Items listed in a dataset.
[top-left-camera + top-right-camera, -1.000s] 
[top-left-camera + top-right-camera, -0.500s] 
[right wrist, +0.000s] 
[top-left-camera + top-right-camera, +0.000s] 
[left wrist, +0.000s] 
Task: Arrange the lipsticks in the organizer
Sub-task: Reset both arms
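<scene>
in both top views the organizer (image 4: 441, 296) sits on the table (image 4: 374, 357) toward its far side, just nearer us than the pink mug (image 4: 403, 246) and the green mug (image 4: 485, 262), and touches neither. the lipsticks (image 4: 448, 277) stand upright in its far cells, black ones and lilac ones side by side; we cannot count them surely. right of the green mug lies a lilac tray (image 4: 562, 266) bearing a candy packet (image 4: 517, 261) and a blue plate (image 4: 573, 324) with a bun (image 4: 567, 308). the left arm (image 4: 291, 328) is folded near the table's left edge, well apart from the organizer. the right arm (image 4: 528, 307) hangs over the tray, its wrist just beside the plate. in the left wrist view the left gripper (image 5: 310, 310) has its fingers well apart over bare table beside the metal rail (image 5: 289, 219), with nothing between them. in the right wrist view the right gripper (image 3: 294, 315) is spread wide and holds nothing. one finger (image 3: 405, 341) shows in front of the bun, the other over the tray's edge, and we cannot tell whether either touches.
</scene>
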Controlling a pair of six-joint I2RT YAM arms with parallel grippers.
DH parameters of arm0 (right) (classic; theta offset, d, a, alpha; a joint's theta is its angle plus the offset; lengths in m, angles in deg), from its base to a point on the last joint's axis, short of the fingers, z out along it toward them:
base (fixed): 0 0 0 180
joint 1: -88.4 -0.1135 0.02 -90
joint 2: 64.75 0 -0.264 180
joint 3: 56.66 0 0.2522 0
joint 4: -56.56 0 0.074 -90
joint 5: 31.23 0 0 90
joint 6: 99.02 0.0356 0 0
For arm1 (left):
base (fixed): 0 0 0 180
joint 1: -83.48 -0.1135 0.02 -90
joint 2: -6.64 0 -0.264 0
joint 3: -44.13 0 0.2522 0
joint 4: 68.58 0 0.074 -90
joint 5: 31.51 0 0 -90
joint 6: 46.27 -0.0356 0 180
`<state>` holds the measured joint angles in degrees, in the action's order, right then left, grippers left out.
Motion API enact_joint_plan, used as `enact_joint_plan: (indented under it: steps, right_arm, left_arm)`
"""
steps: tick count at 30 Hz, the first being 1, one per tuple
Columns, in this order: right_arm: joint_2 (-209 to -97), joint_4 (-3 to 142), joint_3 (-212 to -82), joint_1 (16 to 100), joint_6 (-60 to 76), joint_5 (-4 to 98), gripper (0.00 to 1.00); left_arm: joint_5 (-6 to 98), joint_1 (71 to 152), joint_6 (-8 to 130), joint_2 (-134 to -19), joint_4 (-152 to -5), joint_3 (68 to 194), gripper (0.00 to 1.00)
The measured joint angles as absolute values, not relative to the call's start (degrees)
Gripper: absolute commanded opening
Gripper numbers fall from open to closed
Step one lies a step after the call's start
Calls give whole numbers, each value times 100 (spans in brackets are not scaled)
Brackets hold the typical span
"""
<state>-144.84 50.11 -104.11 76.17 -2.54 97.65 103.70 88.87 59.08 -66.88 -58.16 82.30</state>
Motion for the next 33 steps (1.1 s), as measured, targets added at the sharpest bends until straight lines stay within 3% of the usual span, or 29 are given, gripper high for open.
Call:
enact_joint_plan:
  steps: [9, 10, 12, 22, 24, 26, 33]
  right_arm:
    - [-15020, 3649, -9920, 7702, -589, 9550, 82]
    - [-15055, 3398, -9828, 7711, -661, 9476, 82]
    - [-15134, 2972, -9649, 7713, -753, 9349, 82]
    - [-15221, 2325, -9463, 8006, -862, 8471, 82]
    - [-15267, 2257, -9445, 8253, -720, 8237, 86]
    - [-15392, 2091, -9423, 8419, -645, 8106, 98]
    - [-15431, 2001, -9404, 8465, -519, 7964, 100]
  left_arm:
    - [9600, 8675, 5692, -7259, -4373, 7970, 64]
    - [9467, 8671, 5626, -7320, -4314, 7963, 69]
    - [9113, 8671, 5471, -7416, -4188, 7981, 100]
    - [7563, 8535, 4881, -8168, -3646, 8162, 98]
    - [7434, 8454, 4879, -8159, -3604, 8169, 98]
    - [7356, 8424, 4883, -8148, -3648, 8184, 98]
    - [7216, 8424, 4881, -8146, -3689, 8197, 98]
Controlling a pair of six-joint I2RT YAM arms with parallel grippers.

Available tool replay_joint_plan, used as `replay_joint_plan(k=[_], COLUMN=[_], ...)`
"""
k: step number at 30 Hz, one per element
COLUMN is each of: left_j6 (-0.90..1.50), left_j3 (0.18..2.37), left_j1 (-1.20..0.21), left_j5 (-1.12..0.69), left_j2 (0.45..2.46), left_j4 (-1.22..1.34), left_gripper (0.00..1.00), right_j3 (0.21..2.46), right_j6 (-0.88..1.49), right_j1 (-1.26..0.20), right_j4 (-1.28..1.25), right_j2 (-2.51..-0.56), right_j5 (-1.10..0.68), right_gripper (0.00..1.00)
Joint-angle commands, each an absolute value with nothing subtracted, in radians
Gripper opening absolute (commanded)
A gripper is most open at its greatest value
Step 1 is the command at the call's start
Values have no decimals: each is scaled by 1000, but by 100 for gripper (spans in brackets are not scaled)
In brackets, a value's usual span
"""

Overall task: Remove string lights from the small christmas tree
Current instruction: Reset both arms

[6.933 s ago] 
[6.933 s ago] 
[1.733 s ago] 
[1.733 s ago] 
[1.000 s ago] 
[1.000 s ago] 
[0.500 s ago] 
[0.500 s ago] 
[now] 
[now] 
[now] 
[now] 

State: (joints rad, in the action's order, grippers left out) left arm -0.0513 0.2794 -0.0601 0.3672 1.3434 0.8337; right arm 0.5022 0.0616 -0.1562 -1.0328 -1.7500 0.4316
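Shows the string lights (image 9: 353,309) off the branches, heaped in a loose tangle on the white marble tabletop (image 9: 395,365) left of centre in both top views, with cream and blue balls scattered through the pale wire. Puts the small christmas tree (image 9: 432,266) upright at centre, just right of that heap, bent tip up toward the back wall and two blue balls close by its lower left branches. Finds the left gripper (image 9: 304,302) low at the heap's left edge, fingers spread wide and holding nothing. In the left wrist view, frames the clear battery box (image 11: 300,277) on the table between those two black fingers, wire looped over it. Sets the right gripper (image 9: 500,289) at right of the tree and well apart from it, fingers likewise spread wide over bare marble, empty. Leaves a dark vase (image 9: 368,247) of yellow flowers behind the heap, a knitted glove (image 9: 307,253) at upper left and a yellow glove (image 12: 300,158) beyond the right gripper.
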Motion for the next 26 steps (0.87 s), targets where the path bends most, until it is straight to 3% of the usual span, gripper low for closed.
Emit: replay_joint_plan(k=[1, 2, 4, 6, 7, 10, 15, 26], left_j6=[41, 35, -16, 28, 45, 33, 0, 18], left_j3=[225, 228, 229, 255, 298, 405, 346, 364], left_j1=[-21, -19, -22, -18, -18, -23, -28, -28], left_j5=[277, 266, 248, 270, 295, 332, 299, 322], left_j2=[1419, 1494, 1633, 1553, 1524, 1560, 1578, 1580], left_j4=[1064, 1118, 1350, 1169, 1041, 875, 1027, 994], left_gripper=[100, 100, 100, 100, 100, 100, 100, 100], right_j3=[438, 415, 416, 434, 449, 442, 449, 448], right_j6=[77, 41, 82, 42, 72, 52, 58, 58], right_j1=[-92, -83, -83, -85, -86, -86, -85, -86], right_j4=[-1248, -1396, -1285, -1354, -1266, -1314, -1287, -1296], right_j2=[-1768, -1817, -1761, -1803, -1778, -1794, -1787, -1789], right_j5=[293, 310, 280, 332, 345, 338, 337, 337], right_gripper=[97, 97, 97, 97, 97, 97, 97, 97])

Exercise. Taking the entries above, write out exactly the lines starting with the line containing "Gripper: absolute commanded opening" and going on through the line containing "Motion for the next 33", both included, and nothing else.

Output of the exercise.
Gripper: absolute commanded opening
Gripper numbers fall from open to closed
Step one lies a step after the call's start
Calls give whole numbers, each value times 100 (spans in brackets are not scaled)
Brackets hold the typical span
"""
<state>-144.84 50.11 -104.11 76.17 -2.54 97.65 103.70 88.87 59.08 -66.88 -58.16 82.30</state>
Motion for the next 33 steps (1.1 s), as measured, targets added at the sharpest bends until straight lines stay within 3% of the usual span, or 29 are given, gripper high for open.

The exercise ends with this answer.